Short term loan borrowers have rights. They have the right to know how much their loan is going to cost them. They have the right to return the money they borrowed by the end of the day if they want they changed their minds. They have the right to know regarding dispute resolution. The witty thing is they have the right to know so much, that nearly all payday loan places will hand you a couple pages of fine print on your rights and have you sign something at the bottom saying you surrender your right to a jury trial and you do so knowingly. Regardless of the volumes of details payday loan places provide, people find themselves going to payday loan stores and signing on the dotted lines anyway. It makes one wonder whether knowing is enough. How may one know and yet take decision of something that has been compared to usury? Is it lack of knowledge, lack of concern, or something else altogether which keeps the industry in consumers at such a rate that the business seems to be successful while other businesses are struggling?
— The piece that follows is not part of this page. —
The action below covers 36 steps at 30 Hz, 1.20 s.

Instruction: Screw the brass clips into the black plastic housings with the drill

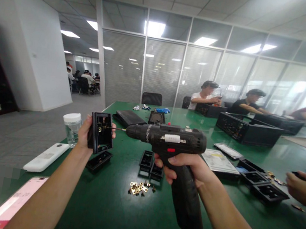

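My left hand (84, 134) grips a black plastic housing (95, 130), tilted up with its hollow side facing right. My right hand (181, 165) is wrapped round the handle of a black cordless drill (175, 138). The drill points left, and its long bit (117, 128) reaches into the open side of the housing; the exact contact at the tip is too small to tell. Below, on the green table (112, 210), lies a small pile of brass plates and screws (137, 188). Two similar black housings (146, 160) stand behind the pile, and another black housing (99, 160) lies under my left hand.
At left are a clear jar with a white lid (72, 128), a white device (46, 157) and a pink phone (17, 201). More black housings (269, 192) lie at right near a co-worker's hand (304, 188). Large black cases (247, 131) stand farther back, by seated people.
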Available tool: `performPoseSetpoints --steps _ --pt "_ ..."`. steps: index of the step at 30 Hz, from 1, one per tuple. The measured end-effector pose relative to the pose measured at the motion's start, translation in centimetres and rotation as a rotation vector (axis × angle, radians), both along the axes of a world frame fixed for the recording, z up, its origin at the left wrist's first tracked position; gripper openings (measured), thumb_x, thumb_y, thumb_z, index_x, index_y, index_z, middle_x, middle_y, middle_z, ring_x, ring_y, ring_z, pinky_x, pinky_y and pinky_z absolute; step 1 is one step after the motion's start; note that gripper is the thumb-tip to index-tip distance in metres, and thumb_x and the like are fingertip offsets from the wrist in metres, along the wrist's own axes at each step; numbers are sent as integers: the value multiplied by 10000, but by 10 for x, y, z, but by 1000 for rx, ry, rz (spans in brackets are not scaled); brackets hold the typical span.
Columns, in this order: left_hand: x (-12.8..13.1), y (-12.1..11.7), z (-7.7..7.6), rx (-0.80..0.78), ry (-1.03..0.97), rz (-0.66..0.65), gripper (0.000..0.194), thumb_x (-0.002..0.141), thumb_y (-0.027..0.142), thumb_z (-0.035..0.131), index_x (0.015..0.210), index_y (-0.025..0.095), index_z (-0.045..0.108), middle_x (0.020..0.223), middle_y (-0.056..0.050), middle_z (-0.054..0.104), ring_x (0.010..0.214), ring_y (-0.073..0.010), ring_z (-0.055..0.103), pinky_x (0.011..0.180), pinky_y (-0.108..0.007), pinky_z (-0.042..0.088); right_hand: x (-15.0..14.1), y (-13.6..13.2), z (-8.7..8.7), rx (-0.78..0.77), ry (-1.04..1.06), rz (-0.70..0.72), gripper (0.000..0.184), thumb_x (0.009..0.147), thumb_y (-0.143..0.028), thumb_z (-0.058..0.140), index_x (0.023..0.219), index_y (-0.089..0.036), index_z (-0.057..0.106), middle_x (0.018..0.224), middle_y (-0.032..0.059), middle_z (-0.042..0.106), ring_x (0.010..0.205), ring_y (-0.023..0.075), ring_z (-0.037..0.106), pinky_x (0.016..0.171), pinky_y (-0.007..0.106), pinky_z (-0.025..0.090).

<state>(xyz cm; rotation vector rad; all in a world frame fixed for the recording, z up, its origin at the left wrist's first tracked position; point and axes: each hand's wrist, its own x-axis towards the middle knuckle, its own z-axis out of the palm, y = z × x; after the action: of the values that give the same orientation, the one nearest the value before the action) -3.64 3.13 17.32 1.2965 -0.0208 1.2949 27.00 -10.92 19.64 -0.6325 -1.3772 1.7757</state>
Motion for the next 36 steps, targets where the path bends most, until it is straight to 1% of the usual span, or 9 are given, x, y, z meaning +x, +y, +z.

To say the matter raises questions is an understatement. It’s tough to have sympathy for an industry that seems to have flourished while the country is experiencing one of the toughest monetary disaster in current memory. The payday loan industry has definitely profited, having become in fact, “$28 billion industry nationally, according to the Center for Responsible Lending” (Associated Press, 2007). As the industry develops, it leaves us wondering how human would willingly pay 480 percent. Ray Fisman, in The Dismal Science, puts the query “Do individuals take out payday loans as they’re distressed, or as they don’t understand the rules?” What Fisman almost asks but doesn’t is are individuals stupid or don’t they understand that one $500 loan from these organizations potentially costs them $2692 a year? These seem to be the same individuals who then blog questions like, “Is my payday loan place going to have me in prison? Are these businesses preying then on the stupid?
Yet, nobody is forcing them to go. Or are they? It has been suggested that our present economic crisis has made it nearly impractical for the average person to get a loan in any other manner. In response to the push for more stringent borrowing practicing, traditional banks are turning away traditional borrowers. Perhaps it is not a coincidental connection between the push by banks to be stricter and the responsiveness of the fringe industry to develop as a conclusion. payday loan lenders aren’t stupid. Like every belligerent kid, they understand there is a limit to how far you can push until you get, proverbially, smacked in the head.
President Obama has made a point of declaring that America, to be financially strong, must be capable to have credit. If this is the case, we are looking at a new wave of Americans who have been forced out of the credit game, disenfranchiseed by a banking industry which was careless enough to loan to irresponsible customers forcing mainstream America to choose an even stupider path.